**Work item:** From the first line to the last, copy the data below word for word.

**Information shown:**

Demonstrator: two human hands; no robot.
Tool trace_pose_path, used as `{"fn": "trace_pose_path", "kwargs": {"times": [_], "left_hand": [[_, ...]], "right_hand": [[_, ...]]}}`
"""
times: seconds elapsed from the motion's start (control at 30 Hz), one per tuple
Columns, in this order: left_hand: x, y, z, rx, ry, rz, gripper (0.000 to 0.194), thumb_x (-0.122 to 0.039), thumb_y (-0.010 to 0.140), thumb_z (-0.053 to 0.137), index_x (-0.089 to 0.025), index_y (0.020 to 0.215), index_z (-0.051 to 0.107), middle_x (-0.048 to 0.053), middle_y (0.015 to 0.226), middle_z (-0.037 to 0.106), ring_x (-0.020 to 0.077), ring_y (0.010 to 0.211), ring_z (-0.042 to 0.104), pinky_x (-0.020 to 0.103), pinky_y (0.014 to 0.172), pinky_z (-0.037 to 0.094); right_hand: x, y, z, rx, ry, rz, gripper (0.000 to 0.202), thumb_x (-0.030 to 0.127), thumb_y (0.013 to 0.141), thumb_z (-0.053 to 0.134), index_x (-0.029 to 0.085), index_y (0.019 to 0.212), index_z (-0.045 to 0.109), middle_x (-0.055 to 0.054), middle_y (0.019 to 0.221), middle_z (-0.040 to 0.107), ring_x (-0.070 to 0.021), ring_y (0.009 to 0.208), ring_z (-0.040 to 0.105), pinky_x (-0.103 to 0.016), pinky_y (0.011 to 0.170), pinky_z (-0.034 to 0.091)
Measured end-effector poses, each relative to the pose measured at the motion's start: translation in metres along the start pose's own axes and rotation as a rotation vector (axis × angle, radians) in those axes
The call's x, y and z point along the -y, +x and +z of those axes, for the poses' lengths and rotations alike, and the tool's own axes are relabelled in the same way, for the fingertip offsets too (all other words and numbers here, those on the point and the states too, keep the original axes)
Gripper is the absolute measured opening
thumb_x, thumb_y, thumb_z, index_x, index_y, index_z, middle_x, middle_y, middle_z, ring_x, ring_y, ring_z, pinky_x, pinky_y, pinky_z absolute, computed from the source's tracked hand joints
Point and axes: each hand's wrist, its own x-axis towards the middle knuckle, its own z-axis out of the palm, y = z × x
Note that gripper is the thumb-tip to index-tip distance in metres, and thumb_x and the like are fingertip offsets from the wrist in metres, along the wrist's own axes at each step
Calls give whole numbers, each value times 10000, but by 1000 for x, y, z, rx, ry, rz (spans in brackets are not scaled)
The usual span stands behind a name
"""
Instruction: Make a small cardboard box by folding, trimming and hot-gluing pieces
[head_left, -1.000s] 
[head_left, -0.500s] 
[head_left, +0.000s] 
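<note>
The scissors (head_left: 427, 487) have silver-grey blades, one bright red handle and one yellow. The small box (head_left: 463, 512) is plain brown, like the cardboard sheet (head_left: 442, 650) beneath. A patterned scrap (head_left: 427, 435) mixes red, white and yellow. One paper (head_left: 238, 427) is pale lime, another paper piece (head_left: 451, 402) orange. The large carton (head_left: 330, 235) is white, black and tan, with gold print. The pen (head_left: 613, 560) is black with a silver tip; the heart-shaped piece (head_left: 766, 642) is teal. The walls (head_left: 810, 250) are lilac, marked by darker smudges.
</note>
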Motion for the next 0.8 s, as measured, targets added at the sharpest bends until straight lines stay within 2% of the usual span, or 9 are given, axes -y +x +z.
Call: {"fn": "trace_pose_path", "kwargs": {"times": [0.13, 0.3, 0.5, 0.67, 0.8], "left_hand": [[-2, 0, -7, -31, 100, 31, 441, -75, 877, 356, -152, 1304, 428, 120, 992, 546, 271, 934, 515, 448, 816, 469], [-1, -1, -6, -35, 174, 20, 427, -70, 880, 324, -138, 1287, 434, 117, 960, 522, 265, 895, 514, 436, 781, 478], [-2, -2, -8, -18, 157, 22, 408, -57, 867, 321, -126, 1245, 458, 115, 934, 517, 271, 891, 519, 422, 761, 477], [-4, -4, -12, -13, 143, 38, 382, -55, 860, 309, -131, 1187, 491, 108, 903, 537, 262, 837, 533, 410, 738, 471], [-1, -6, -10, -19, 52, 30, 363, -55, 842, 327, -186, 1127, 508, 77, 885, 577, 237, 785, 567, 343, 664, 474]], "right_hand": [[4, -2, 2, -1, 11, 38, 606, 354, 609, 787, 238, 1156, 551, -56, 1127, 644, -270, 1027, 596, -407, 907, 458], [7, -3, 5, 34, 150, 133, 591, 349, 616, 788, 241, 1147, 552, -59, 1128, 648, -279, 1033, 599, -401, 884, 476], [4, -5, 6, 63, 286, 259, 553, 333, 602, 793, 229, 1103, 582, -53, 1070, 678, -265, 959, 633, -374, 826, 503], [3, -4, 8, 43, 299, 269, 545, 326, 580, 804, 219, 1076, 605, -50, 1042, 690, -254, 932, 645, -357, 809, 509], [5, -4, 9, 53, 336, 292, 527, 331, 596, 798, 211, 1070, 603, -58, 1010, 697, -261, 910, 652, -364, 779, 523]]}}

**Response for this exercise:**
Demonstrator: two human hands; no robot.
Tool trace_pose_path, used as `{"fn": "trace_pose_path", "kwargs": {"times": [_], "left_hand": [[_, ...]], "right_hand": [[_, ...]]}}`
"""
times: seconds elapsed from the motion's start (control at 30 Hz), one per tuple
Columns, in this order: left_hand: x, y, z, rx, ry, rz, gripper (0.000 to 0.194), thumb_x (-0.122 to 0.039), thumb_y (-0.010 to 0.140), thumb_z (-0.053 to 0.137), index_x (-0.089 to 0.025), index_y (0.020 to 0.215), index_z (-0.051 to 0.107), middle_x (-0.048 to 0.053), middle_y (0.015 to 0.226), middle_z (-0.037 to 0.106), ring_x (-0.020 to 0.077), ring_y (0.010 to 0.211), ring_z (-0.042 to 0.104), pinky_x (-0.020 to 0.103), pinky_y (0.014 to 0.172), pinky_z (-0.037 to 0.094); right_hand: x, y, z, rx, ry, rz, gripper (0.000 to 0.202), thumb_x (-0.030 to 0.127), thumb_y (0.013 to 0.141), thumb_z (-0.053 to 0.134), index_x (-0.029 to 0.085), index_y (0.019 to 0.212), index_z (-0.045 to 0.109), middle_x (-0.055 to 0.054), middle_y (0.019 to 0.221), middle_z (-0.040 to 0.107), ring_x (-0.070 to 0.021), ring_y (0.009 to 0.208), ring_z (-0.040 to 0.105), pinky_x (-0.103 to 0.016), pinky_y (0.011 to 0.170), pinky_z (-0.034 to 0.091)
Measured end-effector poses, each relative to the pose measured at the motion's start: translation in metres along the start pose's own axes and rotation as a rotation vector (axis × angle, radians) in those axes
The call's x, y and z point along the -y, +x and +z of those axes, for the poses' lengths and rotations alike, and the tool's own axes are relabelled in the same way, for the fingertip offsets too (all other words and numbers here, those on the point and the states too, keep the original axes)
Gripper is the absolute measured opening
thumb_x, thumb_y, thumb_z, index_x, index_y, index_z, middle_x, middle_y, middle_z, ring_x, ring_y, ring_z, pinky_x, pinky_y, pinky_z absolute, computed from the source's tracked hand joints
Point and axes: each hand's wrist, its own x-axis towards the middle knuckle, its own z-axis out of the palm, y = z × x
Note that gripper is the thumb-tip to index-tip distance in metres, and thumb_x and the like are fingertip offsets from the wrist in metres, along the wrist's own axes at each step
Calls give whole numbers, each value times 10000, but by 1000 for x, y, z, rx, ry, rz (spans in brackets are not scaled)
The usual span stands behind a name
"""
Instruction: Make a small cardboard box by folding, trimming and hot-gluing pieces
[head_left, -1.000s] 
[head_left, -0.500s] 
[head_left, +0.000s] 
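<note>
The scissors (head_left: 427, 487) have silver-grey blades, one bright red handle and one yellow. The small box (head_left: 463, 512) is plain brown, like the cardboard sheet (head_left: 442, 650) beneath. A patterned scrap (head_left: 427, 435) mixes red, white and yellow. One paper (head_left: 238, 427) is pale lime, another paper piece (head_left: 451, 402) orange. The large carton (head_left: 330, 235) is white, black and tan, with gold print. The pen (head_left: 613, 560) is black with a silver tip; the heart-shaped piece (head_left: 766, 642) is teal. The walls (head_left: 810, 250) are lilac, marked by darker smudges.
</note>
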Motion for the next 0.8 s, as measured, targets added at the sharpest bends until straight lines stay within 2% of the usual span, or 9 are given, axes -y +x +z.
Call: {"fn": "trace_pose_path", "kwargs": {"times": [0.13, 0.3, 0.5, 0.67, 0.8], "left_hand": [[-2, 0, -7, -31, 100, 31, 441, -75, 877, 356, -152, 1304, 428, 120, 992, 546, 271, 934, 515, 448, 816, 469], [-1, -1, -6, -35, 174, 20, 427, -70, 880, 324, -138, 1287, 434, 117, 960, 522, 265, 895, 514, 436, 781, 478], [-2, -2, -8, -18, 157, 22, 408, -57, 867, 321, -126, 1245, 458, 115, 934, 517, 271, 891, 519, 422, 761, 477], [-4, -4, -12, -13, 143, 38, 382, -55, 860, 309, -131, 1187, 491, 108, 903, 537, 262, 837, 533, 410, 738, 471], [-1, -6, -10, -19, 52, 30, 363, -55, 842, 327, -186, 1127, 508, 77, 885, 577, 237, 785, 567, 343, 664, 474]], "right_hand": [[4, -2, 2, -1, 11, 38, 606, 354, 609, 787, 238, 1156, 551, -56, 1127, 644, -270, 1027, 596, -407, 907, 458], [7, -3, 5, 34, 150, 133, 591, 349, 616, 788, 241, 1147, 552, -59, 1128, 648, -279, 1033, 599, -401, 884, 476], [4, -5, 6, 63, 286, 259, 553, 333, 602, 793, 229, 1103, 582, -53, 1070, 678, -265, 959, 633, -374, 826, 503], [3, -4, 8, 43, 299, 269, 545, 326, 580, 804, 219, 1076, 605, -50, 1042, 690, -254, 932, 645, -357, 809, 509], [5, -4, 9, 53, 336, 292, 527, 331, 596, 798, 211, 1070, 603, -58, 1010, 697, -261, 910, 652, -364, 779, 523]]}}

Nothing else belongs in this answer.